EIA earlier said commercial US crude inventories increased by 200,000 bbl to 362.7 million bbl in the week ended May 14. Gasoline stocks were down 300,000 bbl to 221.8 million bbl. Distillate fuel inventories fell 1 million bbl to 152.8 million bbl (OGJ Online, May 19, 2010).
The EIA report “is showing another overall build of stocks, although the overall build was relatively small at 1.2 million bbl and most of the build was in ‘other products’ while the visible stocks (crude plus clean petroleum products) had a stock draw of 1.3 million bbl. The visible stock draws were, however, higher a year ago during the spring and that means that the level of visible stocks in the US remains well above the recent history,” said Olivier Jakob at Petromatrix, Zug, Switzerland.
Jakob noted crude stocks in Cushing, Okla., continued to build “as expected,” and imports of Canadian crude into the Midwest “remain healthy” at 1.2 million b/d. “However, the demand side is also getting healthier in the Midwest with a pick up in crude oil refinery runs, which could cap some of the crude oil stock builds in that region,” he said.
“Stocks of crude oil [along] the US Gulf [Coast] are stable and have not been greatly reduced over the last few weeks, despite some probable stock transfers to Cushing,” Jakob said, “Stocks of gasoline had a marginal stock draw, and that leaves US gasoline stocks relatively flat so far in the spring compared [with] a seasonal stock draw and as well above the levels of recent years for the season.”
US distillates had a small draw, but levels remain above those of recent years. “Implied demand for distillates is relatively strong, and there we will have to wait also for the end of the month revisions to be able to split what is real US demand and what is demand for export,” he said.
The June contract for benchmark US sweet, light crudes traded at $67.90-71.43/bbl May 19 on the New York Mercantile Exchange before closing at $69.87/bbl, up 46¢ for the day.
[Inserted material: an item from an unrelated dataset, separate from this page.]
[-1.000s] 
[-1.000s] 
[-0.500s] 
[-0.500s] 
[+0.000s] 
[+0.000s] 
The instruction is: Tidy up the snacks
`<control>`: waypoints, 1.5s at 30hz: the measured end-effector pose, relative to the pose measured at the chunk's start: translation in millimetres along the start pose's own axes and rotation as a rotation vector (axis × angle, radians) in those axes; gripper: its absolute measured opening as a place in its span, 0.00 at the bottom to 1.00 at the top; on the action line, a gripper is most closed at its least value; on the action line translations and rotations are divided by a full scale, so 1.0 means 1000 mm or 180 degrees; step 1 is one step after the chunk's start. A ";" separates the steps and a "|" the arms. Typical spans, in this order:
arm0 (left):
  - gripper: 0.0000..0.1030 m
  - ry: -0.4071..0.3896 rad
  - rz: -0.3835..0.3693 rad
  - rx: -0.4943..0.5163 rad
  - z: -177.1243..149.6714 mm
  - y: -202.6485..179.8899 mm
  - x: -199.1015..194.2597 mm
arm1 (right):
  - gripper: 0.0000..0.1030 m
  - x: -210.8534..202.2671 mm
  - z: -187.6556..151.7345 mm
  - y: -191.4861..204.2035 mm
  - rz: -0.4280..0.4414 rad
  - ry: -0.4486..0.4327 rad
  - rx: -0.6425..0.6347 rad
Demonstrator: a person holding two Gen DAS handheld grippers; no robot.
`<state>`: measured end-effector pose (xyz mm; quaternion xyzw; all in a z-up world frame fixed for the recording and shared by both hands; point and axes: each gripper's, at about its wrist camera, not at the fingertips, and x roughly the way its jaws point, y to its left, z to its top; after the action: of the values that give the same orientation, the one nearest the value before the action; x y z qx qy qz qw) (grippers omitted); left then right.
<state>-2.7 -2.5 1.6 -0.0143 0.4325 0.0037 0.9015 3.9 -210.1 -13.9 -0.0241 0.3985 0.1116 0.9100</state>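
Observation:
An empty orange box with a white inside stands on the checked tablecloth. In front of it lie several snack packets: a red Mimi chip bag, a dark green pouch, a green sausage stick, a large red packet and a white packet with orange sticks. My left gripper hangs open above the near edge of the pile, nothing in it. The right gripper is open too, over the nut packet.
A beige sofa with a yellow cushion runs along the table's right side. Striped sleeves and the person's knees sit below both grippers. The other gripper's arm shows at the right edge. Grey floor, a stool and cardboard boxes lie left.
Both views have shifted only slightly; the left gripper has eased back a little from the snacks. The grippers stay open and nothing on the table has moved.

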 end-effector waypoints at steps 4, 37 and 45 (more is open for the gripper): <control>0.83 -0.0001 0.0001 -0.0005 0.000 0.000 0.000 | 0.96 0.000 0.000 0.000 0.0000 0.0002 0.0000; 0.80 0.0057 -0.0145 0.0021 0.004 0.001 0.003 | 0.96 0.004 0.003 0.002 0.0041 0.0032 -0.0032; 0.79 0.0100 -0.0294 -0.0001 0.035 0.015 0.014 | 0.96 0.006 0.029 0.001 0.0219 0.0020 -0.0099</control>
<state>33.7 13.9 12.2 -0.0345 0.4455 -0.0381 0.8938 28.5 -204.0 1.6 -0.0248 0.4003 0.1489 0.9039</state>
The July contract, however, dropped 22¢ to $72.48/bbl. Contracts for subsequent months also posted losses but remained in contango.
On the US spot market, West Texas Intermediate at Cushing was up 46¢ to $69.87/bbl. Heating oil for June delivery declined 1.63¢ to $1.95/gal on NYMEX. Reformulated blend stock for oxygenate blending for the same month lost 2.79¢ to $2.02/gal.
The June natural gas contract fell 18.4¢ to $4.16/MMbtu on NYMEX. On the US spot market, gas at Henry Hub, La., dropped 16.5¢ to $4.25/MMbtu.
In London, the July IPE contract for North Sea Brent crude was down 74¢ to $73.69/bbl. Gas oil for June dropped $20.50 to $617.75/tonne.
The average price for the Organization of Petroleum Exporting Countries' basket of 12 reference crudes fell $2.20 to $70.57/bbl.